- EXERCISE BRIEF
All lines before the one containing "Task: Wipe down", plus that line itself, are to be printed exactly as they appear below.

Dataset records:
----
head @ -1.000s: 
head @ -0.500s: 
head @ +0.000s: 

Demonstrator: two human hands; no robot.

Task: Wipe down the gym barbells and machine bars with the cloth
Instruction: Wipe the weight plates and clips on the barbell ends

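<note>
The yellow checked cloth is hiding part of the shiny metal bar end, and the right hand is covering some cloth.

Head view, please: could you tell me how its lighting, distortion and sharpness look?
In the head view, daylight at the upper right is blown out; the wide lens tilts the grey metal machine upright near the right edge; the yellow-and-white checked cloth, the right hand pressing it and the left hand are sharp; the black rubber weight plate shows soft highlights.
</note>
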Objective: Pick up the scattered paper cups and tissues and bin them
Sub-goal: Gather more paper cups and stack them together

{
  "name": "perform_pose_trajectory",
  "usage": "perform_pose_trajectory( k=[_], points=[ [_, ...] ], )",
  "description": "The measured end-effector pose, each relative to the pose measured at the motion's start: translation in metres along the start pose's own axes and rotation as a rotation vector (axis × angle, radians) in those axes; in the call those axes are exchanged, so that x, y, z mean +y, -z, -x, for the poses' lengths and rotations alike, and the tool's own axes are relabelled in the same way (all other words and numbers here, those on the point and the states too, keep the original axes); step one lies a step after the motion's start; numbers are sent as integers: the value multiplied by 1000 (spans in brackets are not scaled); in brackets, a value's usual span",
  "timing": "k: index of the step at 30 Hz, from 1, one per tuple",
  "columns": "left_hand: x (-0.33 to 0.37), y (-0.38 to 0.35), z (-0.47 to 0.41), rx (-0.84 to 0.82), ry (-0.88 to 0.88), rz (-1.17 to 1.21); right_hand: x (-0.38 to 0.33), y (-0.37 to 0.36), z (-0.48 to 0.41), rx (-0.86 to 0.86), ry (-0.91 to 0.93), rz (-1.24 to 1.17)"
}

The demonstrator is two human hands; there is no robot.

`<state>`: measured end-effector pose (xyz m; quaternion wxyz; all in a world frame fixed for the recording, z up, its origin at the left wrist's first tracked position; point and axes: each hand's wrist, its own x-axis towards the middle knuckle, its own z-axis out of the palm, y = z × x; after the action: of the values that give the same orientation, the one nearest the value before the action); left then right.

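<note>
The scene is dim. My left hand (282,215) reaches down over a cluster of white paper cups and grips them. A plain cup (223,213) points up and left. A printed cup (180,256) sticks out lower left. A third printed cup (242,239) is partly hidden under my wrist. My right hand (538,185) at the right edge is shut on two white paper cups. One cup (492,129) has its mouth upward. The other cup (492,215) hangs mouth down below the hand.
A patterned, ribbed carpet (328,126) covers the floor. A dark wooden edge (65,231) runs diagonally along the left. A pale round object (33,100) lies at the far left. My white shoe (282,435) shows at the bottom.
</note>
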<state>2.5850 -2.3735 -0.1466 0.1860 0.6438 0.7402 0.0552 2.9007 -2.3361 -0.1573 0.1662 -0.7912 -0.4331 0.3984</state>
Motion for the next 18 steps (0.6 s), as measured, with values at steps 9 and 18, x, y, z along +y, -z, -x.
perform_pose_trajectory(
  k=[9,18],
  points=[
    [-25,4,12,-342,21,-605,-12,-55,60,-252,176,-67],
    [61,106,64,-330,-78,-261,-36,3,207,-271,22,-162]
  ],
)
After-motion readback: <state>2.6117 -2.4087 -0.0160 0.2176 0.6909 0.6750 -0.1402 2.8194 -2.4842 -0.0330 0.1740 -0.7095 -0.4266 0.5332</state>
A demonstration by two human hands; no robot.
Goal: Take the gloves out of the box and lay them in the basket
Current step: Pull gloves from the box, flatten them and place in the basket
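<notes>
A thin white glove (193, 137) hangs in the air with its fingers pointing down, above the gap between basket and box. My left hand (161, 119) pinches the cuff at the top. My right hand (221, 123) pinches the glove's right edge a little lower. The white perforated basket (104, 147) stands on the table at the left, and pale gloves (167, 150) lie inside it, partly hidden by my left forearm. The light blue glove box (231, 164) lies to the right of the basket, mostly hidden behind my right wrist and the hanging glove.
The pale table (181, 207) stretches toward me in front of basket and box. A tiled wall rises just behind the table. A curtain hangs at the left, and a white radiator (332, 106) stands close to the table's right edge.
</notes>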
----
- SOLUTION TO THE EXERCISE
head @ -1.000s: 
head @ -0.500s: 
head @ +0.000s: 

Demonstrator: two human hands; no robot.

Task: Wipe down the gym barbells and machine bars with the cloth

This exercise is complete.